Required action:
The data below should be printed in full, exactly, and without any of its images.

Collected material:
== Segment start ==

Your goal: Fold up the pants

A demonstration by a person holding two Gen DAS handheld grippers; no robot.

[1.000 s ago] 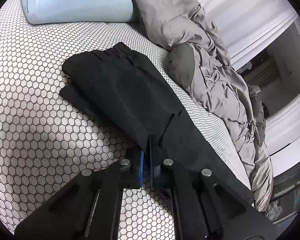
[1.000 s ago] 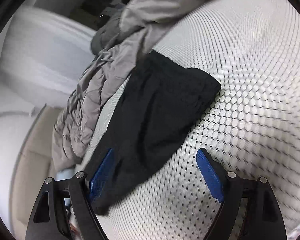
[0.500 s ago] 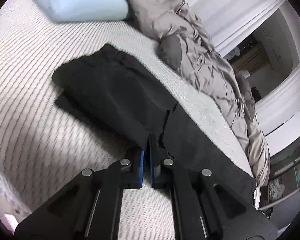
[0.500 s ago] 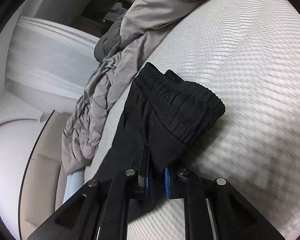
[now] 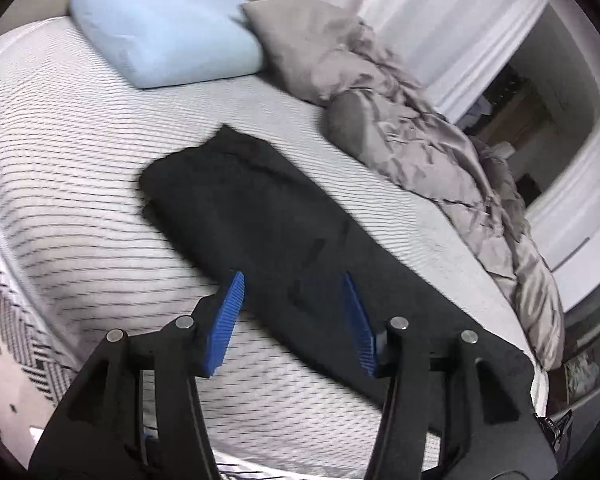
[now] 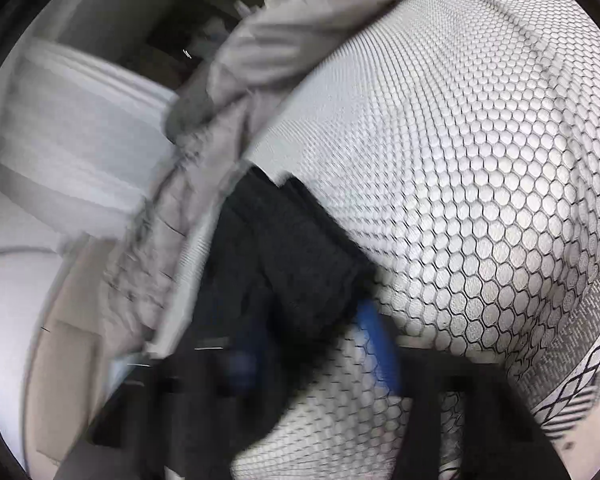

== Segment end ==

Task output:
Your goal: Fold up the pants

A demonstration by a person holding two Gen DAS handheld grippers; no robot.

[1.000 s ago] 
[1.000 s ago] 
[0.500 s ago] 
[0.500 s ago] 
[now] 
[now] 

The output requires nothing else.